Undertone is a horror film, set entirely within a single house, in which only two characters are seen on screen. It leans heavily on two things repeatedly done by the horror genre—Catholic iconography and children singing children’s songs, creepily—and the film has more ideas and themes than time, including a will-she-or-won’t-she abortion subplot. At the end, it throws all of its elements together in the end with little sense of clarity or conclusion. Also, it’s based around the production of a podcast. Like Roger Ebert said about hot-air balloons, good movies rarely feature a podcast.

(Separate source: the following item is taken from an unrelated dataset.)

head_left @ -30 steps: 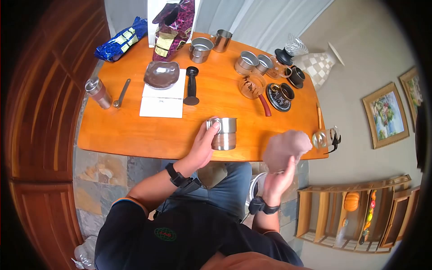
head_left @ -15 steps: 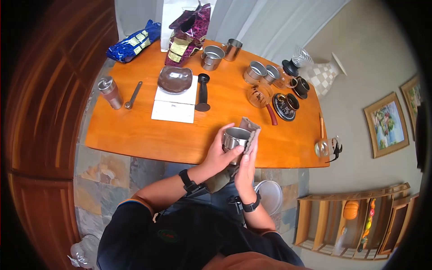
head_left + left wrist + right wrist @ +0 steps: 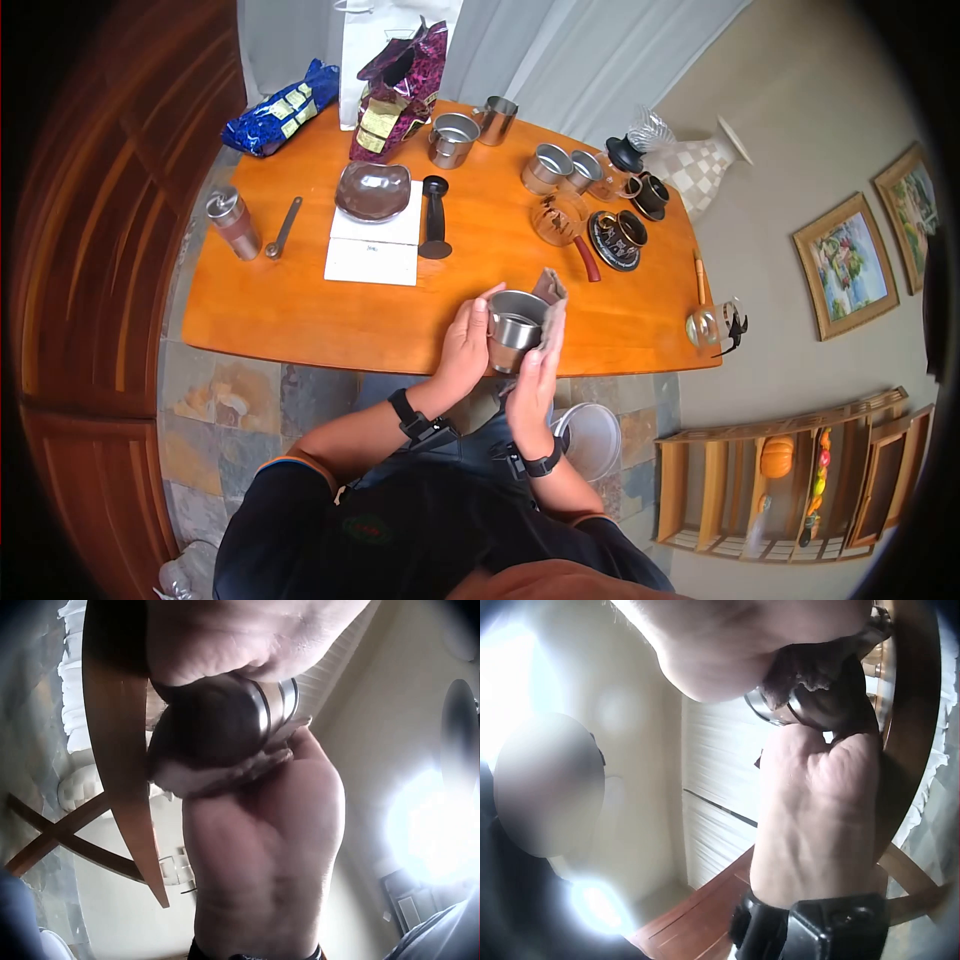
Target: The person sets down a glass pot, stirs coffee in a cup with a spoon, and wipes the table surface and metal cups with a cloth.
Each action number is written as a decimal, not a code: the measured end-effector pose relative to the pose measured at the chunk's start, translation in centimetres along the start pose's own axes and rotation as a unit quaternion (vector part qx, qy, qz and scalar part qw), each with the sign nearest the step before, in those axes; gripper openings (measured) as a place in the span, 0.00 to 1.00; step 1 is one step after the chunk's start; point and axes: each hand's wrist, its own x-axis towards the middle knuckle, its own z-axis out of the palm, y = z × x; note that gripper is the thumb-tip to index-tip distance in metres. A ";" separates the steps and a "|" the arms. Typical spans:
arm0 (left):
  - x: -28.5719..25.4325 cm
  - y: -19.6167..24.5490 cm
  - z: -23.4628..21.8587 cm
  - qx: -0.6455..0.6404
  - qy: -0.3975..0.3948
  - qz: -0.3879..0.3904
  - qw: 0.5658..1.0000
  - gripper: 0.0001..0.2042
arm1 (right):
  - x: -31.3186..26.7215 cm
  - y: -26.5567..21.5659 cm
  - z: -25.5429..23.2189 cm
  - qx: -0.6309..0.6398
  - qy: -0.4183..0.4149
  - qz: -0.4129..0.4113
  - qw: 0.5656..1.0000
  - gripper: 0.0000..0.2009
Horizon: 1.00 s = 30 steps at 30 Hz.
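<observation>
"Where is the metal cup (image 3: pixel 511 345)?"

"Between the fingers of both hands, raised near the table's (image 3: pixel 280 320) front edge, mouth up. The left hand (image 3: pixel 462 355) grips one side, its fingers curled round the wall."

"And the right hand (image 3: pixel 532 400)?"

"Its fingers look nearly straight and pressed together, flat along the cloth (image 3: pixel 549 287) against the opposite side (part of the cloth is hidden, so whether the thumb pinches it, one cannot tell)."

"How far along is it?"

"Cup and cloth are together, so that much is done. The cloth's work on the wall seems under way, judging by the pressing hand. How much wall is left, nobody can tell; the cup is not set down."

"What lies beyond the fingertips?"

"Past the left ones, a white card (image 3: pixel 370 262); past the right ones, a glass pot (image 3: pixel 558 218) with a red handle (image 3: pixel 588 262)."
</observation>
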 end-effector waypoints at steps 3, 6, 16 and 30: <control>-0.6 1.1 0.7 0.004 0.089 0.027 0.996 0.27 | -1.0 1.0 0.1 -0.074 -0.006 -0.015 0.997 0.35; -0.8 0.4 0.6 0.000 0.075 0.054 0.996 0.26 | -1.1 1.1 0.1 -0.111 -0.007 -0.033 0.993 0.35; -0.3 -0.9 -0.1 0.027 -0.019 0.089 0.995 0.26 | -0.7 2.0 0.1 -0.018 0.009 -0.007 1.000 0.32; -0.4 -1.9 0.0 0.114 0.007 0.122 0.986 0.28 | -1.4 2.6 -0.3 -0.128 0.022 -0.075 0.989 0.32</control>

But the film does something exceptionally well: It has the best sound design of any movie I’ve seen this year. I saw it in the Dolby room at an AMC theater, and would recommend either watching it there or somewhere else with a top-tier sound system.

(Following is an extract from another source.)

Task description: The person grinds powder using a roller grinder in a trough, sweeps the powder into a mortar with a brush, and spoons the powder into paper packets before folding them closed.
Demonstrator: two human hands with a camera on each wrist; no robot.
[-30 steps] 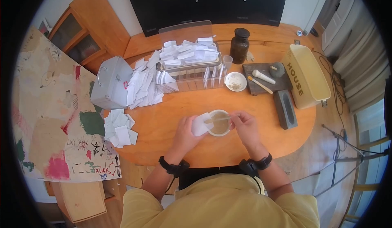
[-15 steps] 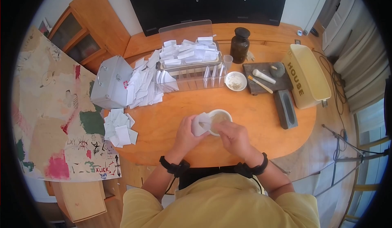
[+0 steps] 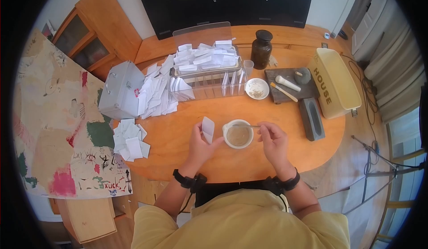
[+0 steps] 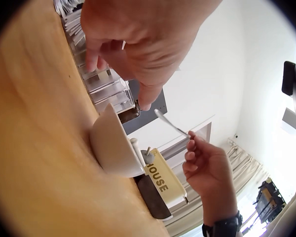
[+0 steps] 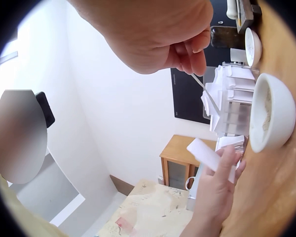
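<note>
A small white paper envelope [image 3: 208, 130] is gripped in my left hand [image 3: 200, 147], standing on edge to the left of the bowl. My right hand [image 3: 274, 145] pinches the handle of a slim metal spoon [image 3: 245, 126], its bowl end over the far rim in the head view. The white bowl [image 5: 281, 116] has a small lip and holds brownish powder [image 3: 238, 137]. In the left wrist view the spoon [image 4: 170, 123] shows raised above the bowl [image 4: 113, 145], while the envelope is hidden behind my left hand [image 4: 138, 49].
Behind the bowl stands a clear divided rack [image 3: 207, 86] heaped with white envelopes. A silver case [image 3: 119, 90] and loose envelopes [image 3: 132, 139] lie left. Rightward are a small dish [image 3: 257, 89], a dark jar [image 3: 261, 50], a pestle [image 3: 287, 84], a stone trough [image 3: 311, 119] and a cream bin [image 3: 341, 84].
My right hand went in to the envelope with the spoon, then drew back right. My left hand has shifted slightly left and turned the envelope more upright.
</note>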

Undertone is the debut of Canadian writer-director Ian Tuason, who has a flair for the creepy; the director reportedly shot the film in his own parents’ house, and between the figurines and paintings of Jesus, it has the lived-in appearance of the home of an older Catholic person.
Serbian actress Nina Kiri, best known for some of the later Handmaid’s Tale seasons, more than holds the screen as the only major on-screen character. Kiri stars as Evy, a woman who lives in a house with her dying mother (Michèle Duquet), who we can tell from the decor of her home is a devout Catholic, a faith that her daughter doesn’t share. Evy has complicated feelings about caring for her mother—seemingly without a hospice nurse or other help—and about where they’re leaving things with their relationship.
Evy also co-hosts a popular horror podcast with her friend Justin (voiced by Adam DiMarco). The podcast’s gimmick is that she’s the skeptic and he’s the believer, which makes sense, although little else about the podcast does: It’s always recorded at three in the morning, what they talk about doesn’t seem to be planned, and unlike most podcasts, it occasionally has a live, call-in episode. And like in nearly all movies in which a skeptic squares off against a believer or a conspiracy theorist, the unfolding of the plot proves the skeptic wrong and the conspiracist right.
The intriguing premise kicks off when the two podcast cohosts receive an anonymous email with 10 audio files attached. They listen to the files in order, which depict a couple recording each other while they sleep, featuring talking, sleepwalking, and eventually much worse.
This, along with the stress of her mother’s decline, causes Evy to become unmoored. There’s also some mythology involving evil spirits, which the film only seems half-heartedly interested in. Undertone can’t juggle all of these disparate ideas.